DeepSeek came out and offered a cheap version of it and essentially damaged that business model spectacularly. So what I think Michael Hudson is very poignantly bringing into the conversation about the global order of things is what I call cloud capital. So you can have an industrial robot, which is very technologically advanced, uses information technology and algorithms and so on to assemble Teslas, right? You can have OpenAI, which produces a standard service in a standard capitalist model.
But what lives in here? What lives in here? In Google? In Facebook? In Meta? In X? In all these platforms, this is not just information technology. We get it wrong. It’s a new form of capital.
Because every form of capital we’ve had up until now, since we created the first tool to the old singing, old dancing industrial robots that assemble Teslas, they’ve been produced means of production. That’s what capital was. With this, we had a mutation of capital.

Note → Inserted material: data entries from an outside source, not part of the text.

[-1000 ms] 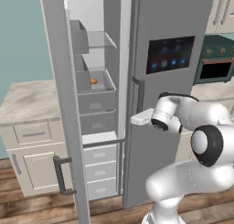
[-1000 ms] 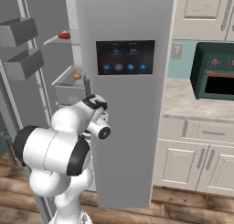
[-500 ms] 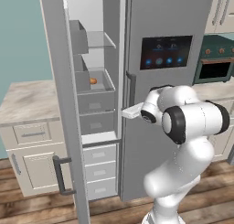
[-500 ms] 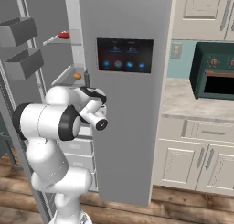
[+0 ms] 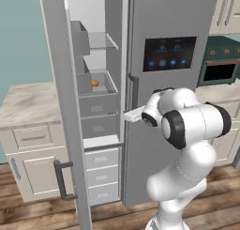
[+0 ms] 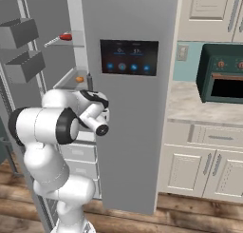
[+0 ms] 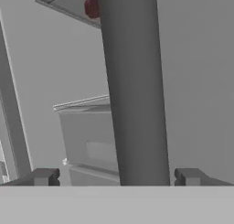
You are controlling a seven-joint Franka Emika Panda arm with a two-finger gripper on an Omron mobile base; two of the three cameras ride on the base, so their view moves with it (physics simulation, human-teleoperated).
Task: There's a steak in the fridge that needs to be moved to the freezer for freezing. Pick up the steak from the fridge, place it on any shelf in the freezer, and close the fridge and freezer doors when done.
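We have our gripper (image 7: 116,176) wide around the door handle (image 7: 132,86); the steak (image 6: 65,36) waits on its shelf.

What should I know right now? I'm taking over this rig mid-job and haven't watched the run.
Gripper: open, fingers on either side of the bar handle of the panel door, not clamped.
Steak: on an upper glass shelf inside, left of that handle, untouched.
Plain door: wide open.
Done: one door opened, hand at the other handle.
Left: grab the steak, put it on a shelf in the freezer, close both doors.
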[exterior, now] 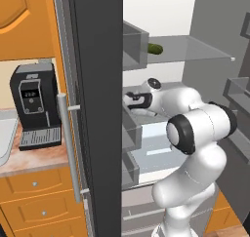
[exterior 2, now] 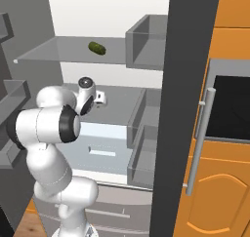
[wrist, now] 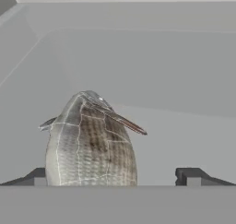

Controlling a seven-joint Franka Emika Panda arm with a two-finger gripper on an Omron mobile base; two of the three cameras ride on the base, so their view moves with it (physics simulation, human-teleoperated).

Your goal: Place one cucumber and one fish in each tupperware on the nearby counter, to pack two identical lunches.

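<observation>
Claw (wrist: 115, 177) is spread wide around a fish (wrist: 90, 142) inside the fridge (not pinching). One cucumber (exterior 2: 97, 48) sits on the shelf (exterior 2: 58, 50) above.

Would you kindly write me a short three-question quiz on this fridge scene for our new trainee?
1. True or false: the gripper has its jaws shut on the fish.
2. Where does the cucumber lie? A) on the upper glass shelf of the open fridge; B) in the sink; C) on the coffee machine.
3. Fill in: in the hand view, the fish lies on the grey fridge shelf, close in front of the ____ fingertip.

Key: 1 false, the jaws stand open with the fish lying free. 2 A. 3 left.
</observation>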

For the first time, we have automated systems that are not produced means of production, but are purely produced means of behavioral modification. So unlike the machines that Henry Ford employed to produce other machines, Model Ts, and create a monopoly capitalist system whereby he’ll use the monopoly profits in order to buy newspapers to influence people and governments and to rip up all the streetcars, trams, in order to replace them with his own cars. Unlike that, you know, Jeff Bezos doesn’t sell anything.